» **EXERCISE AIM**:
When you retype the data, keep every line exactly as it appears.

---*---

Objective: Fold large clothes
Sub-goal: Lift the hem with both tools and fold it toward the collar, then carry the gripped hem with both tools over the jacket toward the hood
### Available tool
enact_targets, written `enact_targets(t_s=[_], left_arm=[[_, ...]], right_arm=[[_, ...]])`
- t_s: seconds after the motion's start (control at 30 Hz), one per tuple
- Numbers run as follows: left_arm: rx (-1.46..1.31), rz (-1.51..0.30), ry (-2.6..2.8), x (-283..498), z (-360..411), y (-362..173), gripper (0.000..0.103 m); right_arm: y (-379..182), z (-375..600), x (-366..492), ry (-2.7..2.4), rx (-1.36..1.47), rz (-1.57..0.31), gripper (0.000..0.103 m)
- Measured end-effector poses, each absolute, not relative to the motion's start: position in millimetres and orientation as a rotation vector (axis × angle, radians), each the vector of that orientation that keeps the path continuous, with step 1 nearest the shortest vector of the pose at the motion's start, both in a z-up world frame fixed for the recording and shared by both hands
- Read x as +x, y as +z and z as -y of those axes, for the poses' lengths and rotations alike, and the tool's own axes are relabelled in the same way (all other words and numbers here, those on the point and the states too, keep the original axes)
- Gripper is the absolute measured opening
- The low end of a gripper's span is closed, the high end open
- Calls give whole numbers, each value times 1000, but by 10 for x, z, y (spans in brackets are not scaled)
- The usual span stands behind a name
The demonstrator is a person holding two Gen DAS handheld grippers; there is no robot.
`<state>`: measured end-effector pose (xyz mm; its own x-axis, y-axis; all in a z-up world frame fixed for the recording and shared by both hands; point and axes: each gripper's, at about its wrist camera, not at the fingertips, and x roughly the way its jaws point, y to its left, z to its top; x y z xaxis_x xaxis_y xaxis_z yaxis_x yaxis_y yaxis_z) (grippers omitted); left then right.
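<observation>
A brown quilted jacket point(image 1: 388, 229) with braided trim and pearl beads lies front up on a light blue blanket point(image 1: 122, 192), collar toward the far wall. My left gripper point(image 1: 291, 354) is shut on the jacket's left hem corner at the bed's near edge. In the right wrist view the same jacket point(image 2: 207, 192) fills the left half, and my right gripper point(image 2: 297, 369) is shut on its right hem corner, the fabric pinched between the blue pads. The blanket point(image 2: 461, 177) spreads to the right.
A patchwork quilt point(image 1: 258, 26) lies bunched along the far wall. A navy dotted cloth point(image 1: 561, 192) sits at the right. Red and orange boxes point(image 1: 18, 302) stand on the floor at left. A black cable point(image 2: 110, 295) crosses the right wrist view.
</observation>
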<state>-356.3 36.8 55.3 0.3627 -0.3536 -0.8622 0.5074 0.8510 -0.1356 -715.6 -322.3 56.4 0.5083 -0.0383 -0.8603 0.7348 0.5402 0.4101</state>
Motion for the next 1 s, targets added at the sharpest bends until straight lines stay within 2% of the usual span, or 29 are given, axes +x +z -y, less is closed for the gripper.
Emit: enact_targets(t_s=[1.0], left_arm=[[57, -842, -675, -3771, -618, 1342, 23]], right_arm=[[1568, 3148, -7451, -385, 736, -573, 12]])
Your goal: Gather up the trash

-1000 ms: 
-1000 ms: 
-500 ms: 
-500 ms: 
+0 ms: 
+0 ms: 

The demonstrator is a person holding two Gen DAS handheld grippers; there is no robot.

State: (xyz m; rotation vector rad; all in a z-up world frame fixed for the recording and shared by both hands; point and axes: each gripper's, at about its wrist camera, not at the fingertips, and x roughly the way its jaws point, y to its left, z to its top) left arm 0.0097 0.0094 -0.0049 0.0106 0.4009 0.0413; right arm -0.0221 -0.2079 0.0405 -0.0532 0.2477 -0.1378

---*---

» **YOUR RESPONSE**:
Objective: Fold large clothes
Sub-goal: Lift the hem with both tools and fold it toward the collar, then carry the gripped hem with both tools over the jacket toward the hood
### Available tool
enact_targets, written `enact_targets(t_s=[_], left_arm=[[_, ...]], right_arm=[[_, ...]])`
- t_s: seconds after the motion's start (control at 30 Hz), one per tuple
- Numbers run as follows: left_arm: rx (-1.46..1.31), rz (-1.51..0.30), ry (-2.6..2.8), x (-283..498), z (-360..411), y (-362..173), gripper (0.000..0.103 m); right_arm: y (-379..182), z (-375..600), x (-366..492), ry (-2.7..2.4), rx (-1.36..1.47), rz (-1.57..0.31), gripper (0.000..0.103 m)
- Measured end-effector poses, each absolute, not relative to the motion's start: position in millimetres and orientation as a rotation vector (axis × angle, radians), each the vector of that orientation that keeps the path continuous, with step 1 nearest the shortest vector of the pose at the motion's start, both in a z-up world frame fixed for the recording and shared by both hands
- Read x as +x, y as +z and z as -y of those axes, for the poses' lengths and rotations alike, and the tool's own axes are relabelled in the same way (all other words and numbers here, those on the point and the states too, keep the original axes)
- Gripper is the absolute measured opening
- The low end of a gripper's span is closed, the high end open
- Calls give whole numbers, each value times 1000, but by 10 for x, z, y (spans in brackets are not scaled)
- The usual span stands behind a name
The demonstrator is a person holding two Gen DAS handheld grippers; there is no robot.
`<state>`: measured end-effector pose (xyz mm; its own x-axis, y-axis; all in a z-up world frame fixed for the recording and shared by both hands; point and axes: each gripper's, at about its wrist camera, not at the fingertips, and x roughly the way its jaws point, y to its left, z to its top; x y z xaxis_x xaxis_y xaxis_z yaxis_x yaxis_y yaxis_z) (grippers omitted); left then right.
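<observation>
A brown quilted jacket point(image 1: 388, 229) with braided trim and pearl beads lies front up on a light blue blanket point(image 1: 122, 192), collar toward the far wall. My left gripper point(image 1: 291, 354) is shut on the jacket's left hem corner at the bed's near edge. In the right wrist view the same jacket point(image 2: 207, 192) fills the left half, and my right gripper point(image 2: 297, 369) is shut on its right hem corner, the fabric pinched between the blue pads. The blanket point(image 2: 461, 177) spreads to the right.
A patchwork quilt point(image 1: 258, 26) lies bunched along the far wall. A navy dotted cloth point(image 1: 561, 192) sits at the right. Red and orange boxes point(image 1: 18, 302) stand on the floor at left. A black cable point(image 2: 110, 295) crosses the right wrist view.
</observation>
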<state>-356.3 36.8 55.3 0.3627 -0.3536 -0.8622 0.5074 0.8510 -0.1356 -715.6 -322.3 56.4 0.5083 -0.0383 -0.8603 0.7348 0.5402 0.4101</state>
Motion for the next 1 s, targets added at the sharpest bends until straight lines stay within 2% of the usual span, or 29 are given, axes +x +z -y, less is closed for the gripper.
Emit: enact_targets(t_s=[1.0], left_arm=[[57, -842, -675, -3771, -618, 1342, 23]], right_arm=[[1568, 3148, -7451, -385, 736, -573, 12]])
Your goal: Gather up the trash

-1000 ms: 
-1000 ms: 
-500 ms: 
-500 ms: 
+0 ms: 
+0 ms: 

The demonstrator is a person holding two Gen DAS handheld grippers; there is no robot.

State: (xyz m; rotation vector rad; all in a z-up world frame fixed for the recording and shared by both hands; point and axes: each gripper's, at about its wrist camera, not at the fingertips, and x roughly the way its jaws point, y to its left, z to its top) left arm 0.0097 0.0094 -0.0049 0.0106 0.4009 0.0413; right arm -0.0221 -0.2079 0.0405 -0.0532 0.2477 -0.1378

Nothing more will be written for this answer.